[Saved entries]

::::::::::

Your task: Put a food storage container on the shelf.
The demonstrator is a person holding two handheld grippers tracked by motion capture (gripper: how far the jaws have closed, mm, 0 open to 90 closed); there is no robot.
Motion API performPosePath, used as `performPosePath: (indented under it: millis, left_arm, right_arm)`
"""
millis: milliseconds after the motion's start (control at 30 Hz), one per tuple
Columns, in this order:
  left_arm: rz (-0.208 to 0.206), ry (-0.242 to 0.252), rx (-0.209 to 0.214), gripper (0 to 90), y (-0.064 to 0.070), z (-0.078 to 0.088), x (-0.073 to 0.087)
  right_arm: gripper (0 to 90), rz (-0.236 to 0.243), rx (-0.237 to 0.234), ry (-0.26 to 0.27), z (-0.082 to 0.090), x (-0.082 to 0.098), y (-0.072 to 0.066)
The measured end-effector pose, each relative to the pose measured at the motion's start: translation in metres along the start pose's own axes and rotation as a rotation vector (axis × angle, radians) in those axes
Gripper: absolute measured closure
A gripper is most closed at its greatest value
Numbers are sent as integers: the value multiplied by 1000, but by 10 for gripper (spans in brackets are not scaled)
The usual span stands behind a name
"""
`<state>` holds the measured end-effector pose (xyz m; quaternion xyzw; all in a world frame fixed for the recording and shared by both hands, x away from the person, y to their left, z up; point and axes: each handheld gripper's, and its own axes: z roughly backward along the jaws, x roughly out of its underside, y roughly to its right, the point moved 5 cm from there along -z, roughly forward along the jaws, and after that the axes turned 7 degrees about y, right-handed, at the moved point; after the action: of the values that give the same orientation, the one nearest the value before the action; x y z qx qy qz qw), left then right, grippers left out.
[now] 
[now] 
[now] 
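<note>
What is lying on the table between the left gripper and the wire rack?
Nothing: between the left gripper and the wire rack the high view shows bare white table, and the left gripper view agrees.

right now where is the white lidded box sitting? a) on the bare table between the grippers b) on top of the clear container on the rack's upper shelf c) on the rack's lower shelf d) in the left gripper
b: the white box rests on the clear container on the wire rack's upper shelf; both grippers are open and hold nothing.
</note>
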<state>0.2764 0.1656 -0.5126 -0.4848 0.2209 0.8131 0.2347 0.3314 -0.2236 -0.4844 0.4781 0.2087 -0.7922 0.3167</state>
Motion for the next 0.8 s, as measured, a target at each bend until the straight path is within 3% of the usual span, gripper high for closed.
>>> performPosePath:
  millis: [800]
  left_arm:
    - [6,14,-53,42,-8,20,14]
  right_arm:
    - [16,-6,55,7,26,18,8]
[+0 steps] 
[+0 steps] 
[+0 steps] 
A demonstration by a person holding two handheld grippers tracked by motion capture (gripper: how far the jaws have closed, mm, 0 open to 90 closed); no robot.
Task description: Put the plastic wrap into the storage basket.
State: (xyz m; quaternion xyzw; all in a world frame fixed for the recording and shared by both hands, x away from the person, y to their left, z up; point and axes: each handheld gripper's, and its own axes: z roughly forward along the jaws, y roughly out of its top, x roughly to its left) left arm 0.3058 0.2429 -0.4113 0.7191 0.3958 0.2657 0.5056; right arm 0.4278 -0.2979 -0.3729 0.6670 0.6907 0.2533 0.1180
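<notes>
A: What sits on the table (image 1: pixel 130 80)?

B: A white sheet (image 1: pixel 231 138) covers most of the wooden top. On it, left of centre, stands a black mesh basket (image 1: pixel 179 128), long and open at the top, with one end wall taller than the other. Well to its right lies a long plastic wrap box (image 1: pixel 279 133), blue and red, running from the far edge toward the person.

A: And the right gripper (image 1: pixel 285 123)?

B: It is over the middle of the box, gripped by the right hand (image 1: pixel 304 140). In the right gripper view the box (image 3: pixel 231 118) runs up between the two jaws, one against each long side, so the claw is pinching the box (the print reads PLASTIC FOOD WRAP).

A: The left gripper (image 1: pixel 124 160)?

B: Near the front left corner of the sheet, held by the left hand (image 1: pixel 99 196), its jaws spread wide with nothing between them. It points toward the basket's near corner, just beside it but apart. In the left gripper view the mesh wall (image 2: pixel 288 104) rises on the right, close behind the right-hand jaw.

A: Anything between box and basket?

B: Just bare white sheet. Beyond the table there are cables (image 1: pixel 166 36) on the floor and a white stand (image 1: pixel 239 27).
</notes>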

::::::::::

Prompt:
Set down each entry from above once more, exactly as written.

Exercise output:
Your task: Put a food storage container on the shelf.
The demonstrator is a person holding two handheld grippers tracked by motion capture (gripper: how far the jaws have closed, mm, 0 open to 90 closed); there is no robot.
Motion API performPosePath, used as `performPosePath: (indented under it: millis, left_arm, right_arm)`
"""
millis: milliseconds after the motion's start (control at 30 Hz), one per tuple
Columns, in this order:
  left_arm: rz (-0.208 to 0.206), ry (-0.242 to 0.252), rx (-0.209 to 0.214), gripper (0 to 90), y (-0.064 to 0.070), z (-0.078 to 0.088), x (-0.073 to 0.087)
  right_arm: gripper (0 to 90), rz (-0.236 to 0.243), rx (-0.237 to 0.234), ry (-0.26 to 0.27), z (-0.082 to 0.090), x (-0.082 to 0.098), y (-0.072 to 0.066)
The measured end-effector pose, each relative to the pose measured at the motion's start: translation in metres along the start pose's own axes and rotation as a rotation vector (axis × angle, radians) in those axes
Gripper: absolute measured closure
A gripper is most closed at its greatest value
Numbers are sent as integers: the value multiplied by 1000, but by 10 for gripper (spans in brackets are not scaled)
The usual span stands behind a name
"""
`<state>` holds the measured end-effector pose (xyz m; quaternion xyzw; all in a world frame fixed for the recording and shared by both hands, x away from the person, y to their left, z up; point and axes: each handheld gripper's, and its own axes: z roughly backward along the jaws, x roughly out of its underside, y roughly to its right, the point moved 5 cm from there along -z, roughly forward along the jaws, and after that the axes turned 7 degrees about y, right-handed, at the moved point; after the action: of the values that give the same orientation, the one nearest the value before the action; x y z qx qy qz qw), left then right, grippers left out.
[now] 
[now] 
[now] 
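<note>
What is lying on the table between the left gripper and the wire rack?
Nothing: between the left gripper and the wire rack the high view shows bare white table, and the left gripper view agrees.

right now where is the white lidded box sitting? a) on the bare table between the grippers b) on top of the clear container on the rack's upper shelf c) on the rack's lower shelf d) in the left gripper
b: the white box rests on the clear container on the wire rack's upper shelf; both grippers are open and hold nothing.
</note>
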<state>0.2764 0.1656 -0.5126 -0.4848 0.2209 0.8131 0.2347 0.3314 -0.2236 -0.4844 0.4781 0.2087 -0.7922 0.3167</state>
Motion for the next 0.8 s, as measured, a target at each bend until the straight path is within 3% of the usual span, gripper high for closed.
>>> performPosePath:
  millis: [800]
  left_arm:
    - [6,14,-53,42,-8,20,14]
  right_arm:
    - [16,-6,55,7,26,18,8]
[+0 steps] 
[+0 steps] 
[+0 steps] 
A demonstration by a person holding two handheld grippers tracked by motion capture (gripper: how far the jaws have closed, mm, 0 open to 90 closed); no robot.
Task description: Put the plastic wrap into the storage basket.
State: (xyz m; quaternion xyzw; all in a world frame fixed for the recording and shared by both hands, x away from the person, y to their left, z up; point and axes: each handheld gripper's, and its own axes: z roughly forward along the jaws, y roughly out of its top, x roughly to its left) left arm 0.3058 0.2429 -0.4113 0.7191 0.3958 0.2657 0.5056; right arm 0.4278 -0.2979 -0.3729 0.6670 0.6907 0.2533 0.1180
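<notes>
A: What sits on the table (image 1: pixel 130 80)?

B: A white sheet (image 1: pixel 231 138) covers most of the wooden top. On it, left of centre, stands a black mesh basket (image 1: pixel 179 128), long and open at the top, with one end wall taller than the other. Well to its right lies a long plastic wrap box (image 1: pixel 279 133), blue and red, running from the far edge toward the person.

A: And the right gripper (image 1: pixel 285 123)?

B: It is over the middle of the box, gripped by the right hand (image 1: pixel 304 140). In the right gripper view the box (image 3: pixel 231 118) runs up between the two jaws, one against each long side, so the claw is pinching the box (the print reads PLASTIC FOOD WRAP).

A: The left gripper (image 1: pixel 124 160)?

B: Near the front left corner of the sheet, held by the left hand (image 1: pixel 99 196), its jaws spread wide with nothing between them. It points toward the basket's near corner, just beside it but apart. In the left gripper view the mesh wall (image 2: pixel 288 104) rises on the right, close behind the right-hand jaw.

A: Anything between box and basket?

B: Just bare white sheet. Beyond the table there are cables (image 1: pixel 166 36) on the floor and a white stand (image 1: pixel 239 27).
</notes>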

What has been written completes the answer.